Water sampled from a well at the crippled Fukushima No. 1 nuclear plant has been found to contain levels of radioactive tritium that exceeds the limit for dumping it into the Pacific, operator Tokyo Electric Power Co. said.
The discovery was the first report of over the limit tritium in groundwater at the wells since Tepco began discharging water into the ocean last week.
In samples taken from one of the 12 wells on Monday, 1,700 becquerels per liter of tritium was detected, exceeding the maximum limit of 1,500 becquerels, the utility said on Tuesday.
Tritium levels in samples taken last month also topped the limit.
Tepco stopped pumping water from the well on Tuesday night, and said it plans to step up groundwater monitoring.
The utility is now releasing groundwater from the 12 wells into the sea after temporarily storing it in tanks and checking radiation levels.
Tepco hopes to use the wells to block the inflow of groundwater to the reactor buildings of the plant’s wrecked reactors, and to minimize the amount of highly toxic water building up on-site, by starting to dump water into the sea.

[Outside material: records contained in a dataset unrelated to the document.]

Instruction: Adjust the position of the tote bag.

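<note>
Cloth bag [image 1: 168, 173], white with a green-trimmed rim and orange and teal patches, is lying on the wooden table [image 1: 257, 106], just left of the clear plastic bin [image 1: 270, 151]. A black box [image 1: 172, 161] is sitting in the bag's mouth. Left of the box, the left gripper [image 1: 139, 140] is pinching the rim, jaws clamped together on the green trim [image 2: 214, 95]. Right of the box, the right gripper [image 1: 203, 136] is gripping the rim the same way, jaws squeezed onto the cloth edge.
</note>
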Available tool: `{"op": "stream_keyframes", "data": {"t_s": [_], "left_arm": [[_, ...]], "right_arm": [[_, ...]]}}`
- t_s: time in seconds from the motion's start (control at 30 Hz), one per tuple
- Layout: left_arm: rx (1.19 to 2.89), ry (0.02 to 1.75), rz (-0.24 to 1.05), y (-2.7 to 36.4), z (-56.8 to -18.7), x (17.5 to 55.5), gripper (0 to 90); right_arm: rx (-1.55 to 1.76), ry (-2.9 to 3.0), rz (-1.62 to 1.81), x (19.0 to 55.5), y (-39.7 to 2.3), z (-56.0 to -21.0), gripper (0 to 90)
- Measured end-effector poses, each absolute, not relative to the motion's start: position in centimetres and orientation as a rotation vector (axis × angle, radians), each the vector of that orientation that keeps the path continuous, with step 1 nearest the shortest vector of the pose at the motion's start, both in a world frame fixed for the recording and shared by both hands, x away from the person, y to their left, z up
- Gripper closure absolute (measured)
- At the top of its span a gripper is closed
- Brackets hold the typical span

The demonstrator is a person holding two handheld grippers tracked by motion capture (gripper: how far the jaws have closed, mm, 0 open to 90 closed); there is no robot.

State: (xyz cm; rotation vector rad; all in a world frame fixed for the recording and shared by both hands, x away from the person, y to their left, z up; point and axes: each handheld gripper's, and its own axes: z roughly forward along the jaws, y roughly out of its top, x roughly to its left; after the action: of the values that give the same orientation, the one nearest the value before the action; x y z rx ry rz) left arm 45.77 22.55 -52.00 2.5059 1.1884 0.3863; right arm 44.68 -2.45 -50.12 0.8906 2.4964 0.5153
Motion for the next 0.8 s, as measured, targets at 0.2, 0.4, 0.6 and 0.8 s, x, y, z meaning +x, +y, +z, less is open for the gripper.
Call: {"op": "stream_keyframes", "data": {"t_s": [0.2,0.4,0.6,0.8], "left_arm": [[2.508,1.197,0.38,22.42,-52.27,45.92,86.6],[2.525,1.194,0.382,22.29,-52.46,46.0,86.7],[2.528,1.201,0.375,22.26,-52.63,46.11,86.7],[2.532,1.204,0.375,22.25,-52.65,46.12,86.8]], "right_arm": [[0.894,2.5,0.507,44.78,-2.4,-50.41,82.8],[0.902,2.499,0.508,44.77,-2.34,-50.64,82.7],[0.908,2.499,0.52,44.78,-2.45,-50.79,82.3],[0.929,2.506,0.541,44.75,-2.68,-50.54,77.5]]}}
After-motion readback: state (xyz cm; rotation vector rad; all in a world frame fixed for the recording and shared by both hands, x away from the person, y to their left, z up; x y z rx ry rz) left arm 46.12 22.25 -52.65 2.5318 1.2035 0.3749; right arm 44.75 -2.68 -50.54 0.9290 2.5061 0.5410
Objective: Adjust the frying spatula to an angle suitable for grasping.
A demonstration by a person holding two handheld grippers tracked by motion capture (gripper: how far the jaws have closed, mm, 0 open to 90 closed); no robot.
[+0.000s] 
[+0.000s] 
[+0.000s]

Also Tuesday, Tepco said it had confirmed water was leaking from a pipe in the reactor containment vessel inside the plant’s No. 1 reactor building. The utility used a camera-mounted remote-controlled robot in the operation. It was determined last November that water was leaking from the vessel’s bottom near the pipe, at a rate of up to 3.2 tons per hour.
In the No. 1 to No. 3 reactor buildings, highly contaminated water leaking from the vessels has amassed, preventing work to remove nuclear fuel from the vessels.